Performance
The machine used for the performance testing had dual 2.4 GHz Xeon processors with HyperThreading enabled, 8 GB of RAM, and two IDE disks attached to a RAID 1 controller.
To measure performance, we used a publicly-available list of universities to create a very broad crawl of some data. For each of the test collections, we limit the crawl to the specified number of documents and run it using the default configuration. Starting from university homepages actually produced a crawl that was very heavily dominated by HTML documents and did not include as many PDF, Word, and PowerPoint documents as you might expect. Any URL in the .edu domain was crawled using the following seed URL:
http://www.mit.edu:8001/people/cdemello/univ-full.html
The number of threads used for indexing was changed to 4 because 4 virtual CPUs are available on the dual-CPU machine. A raw partition on the RAID 1 device was used to hold the index data. The cache size of the search was set to 600 MB.

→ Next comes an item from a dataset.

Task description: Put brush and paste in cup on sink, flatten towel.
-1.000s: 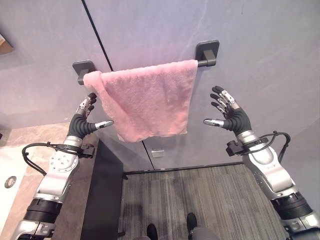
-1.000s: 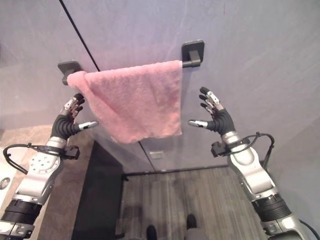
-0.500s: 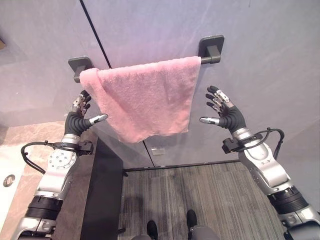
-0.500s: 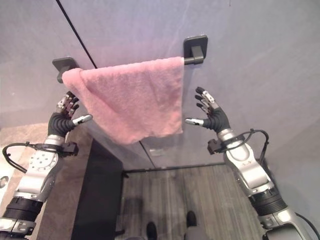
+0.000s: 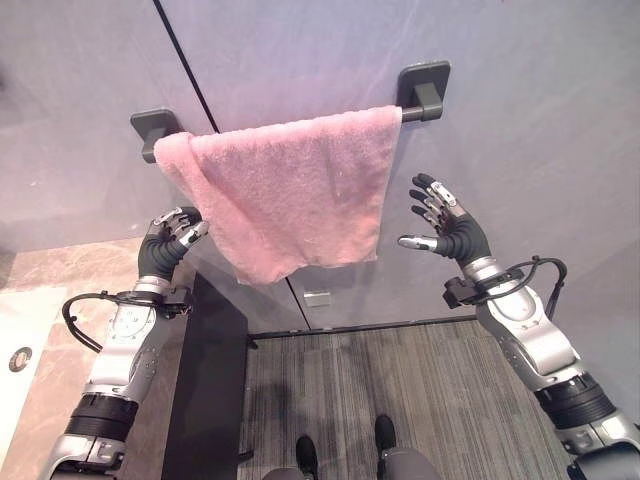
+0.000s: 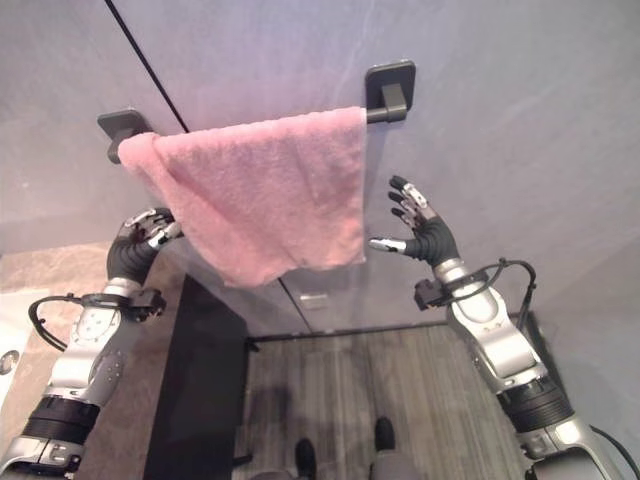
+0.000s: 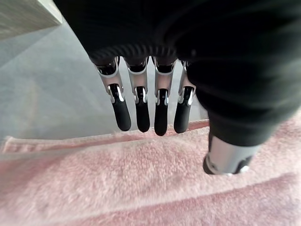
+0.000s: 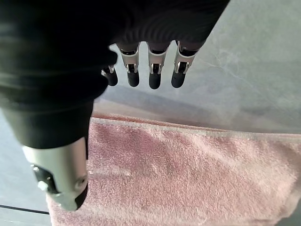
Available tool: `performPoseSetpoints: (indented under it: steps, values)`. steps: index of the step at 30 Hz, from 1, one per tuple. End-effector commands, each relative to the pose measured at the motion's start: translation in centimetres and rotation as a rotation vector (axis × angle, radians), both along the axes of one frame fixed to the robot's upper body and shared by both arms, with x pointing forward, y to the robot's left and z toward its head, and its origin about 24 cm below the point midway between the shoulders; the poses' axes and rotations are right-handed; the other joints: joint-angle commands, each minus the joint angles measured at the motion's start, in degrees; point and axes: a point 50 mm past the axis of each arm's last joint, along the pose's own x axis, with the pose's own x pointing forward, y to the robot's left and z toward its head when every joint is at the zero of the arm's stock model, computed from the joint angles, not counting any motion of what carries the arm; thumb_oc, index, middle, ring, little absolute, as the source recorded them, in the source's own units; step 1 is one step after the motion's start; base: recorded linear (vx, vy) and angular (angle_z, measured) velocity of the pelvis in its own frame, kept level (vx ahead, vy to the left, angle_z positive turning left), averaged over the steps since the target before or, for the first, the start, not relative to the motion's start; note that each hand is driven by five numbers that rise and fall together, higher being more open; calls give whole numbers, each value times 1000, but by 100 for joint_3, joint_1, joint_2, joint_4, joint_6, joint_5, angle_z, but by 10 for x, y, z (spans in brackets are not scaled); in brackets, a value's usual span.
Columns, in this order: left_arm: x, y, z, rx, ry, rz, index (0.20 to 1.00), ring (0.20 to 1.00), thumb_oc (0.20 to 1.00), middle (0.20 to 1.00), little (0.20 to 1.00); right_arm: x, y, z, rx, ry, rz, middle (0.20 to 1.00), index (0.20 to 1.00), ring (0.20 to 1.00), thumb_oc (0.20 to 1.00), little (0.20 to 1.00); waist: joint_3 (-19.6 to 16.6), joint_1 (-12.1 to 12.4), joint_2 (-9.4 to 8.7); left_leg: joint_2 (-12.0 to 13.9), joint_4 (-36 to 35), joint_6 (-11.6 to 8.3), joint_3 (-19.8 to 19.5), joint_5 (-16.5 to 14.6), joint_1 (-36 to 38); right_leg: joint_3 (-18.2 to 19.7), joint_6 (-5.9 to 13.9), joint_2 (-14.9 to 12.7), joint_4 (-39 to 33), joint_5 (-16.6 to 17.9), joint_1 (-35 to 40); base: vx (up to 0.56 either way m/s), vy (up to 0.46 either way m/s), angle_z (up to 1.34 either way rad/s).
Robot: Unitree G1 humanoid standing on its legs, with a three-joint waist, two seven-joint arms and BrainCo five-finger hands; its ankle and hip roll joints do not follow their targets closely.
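A pink towel hangs bunched and slanted over a dark wall bar between two brackets, its lower edge sloping down to the left. My left hand is open just below the towel's left edge, fingers straight and pointing at the cloth, a short gap away. To the right of the towel's right edge my right hand is open with fingers spread, not touching the cloth.
The grey wall is right behind the towel. A dark cabinet side stands under my left arm, with a marble counter and a white sink at the far left. Striped flooring lies below.
My left hand has turned its fingers toward the towel's left edge and drawn its thumb in. The right hand has hardly moved. The view has shifted slightly.
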Motion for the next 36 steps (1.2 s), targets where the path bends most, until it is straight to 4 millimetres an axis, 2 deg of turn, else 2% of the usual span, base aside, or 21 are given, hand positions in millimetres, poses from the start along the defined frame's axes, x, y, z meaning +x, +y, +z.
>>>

The queries are based on actual queries on the IBM web site. A random sample of 30,000 queries from one day's logs was chosen. These 30,000 queries were filtered by searching against the Open Directory data. Any query that returned no results in the Open Directory was rejected. This left a pool of approximately 10,000 queries. A different pool of queries were used to randomly select 200 queries to use to warm up the search.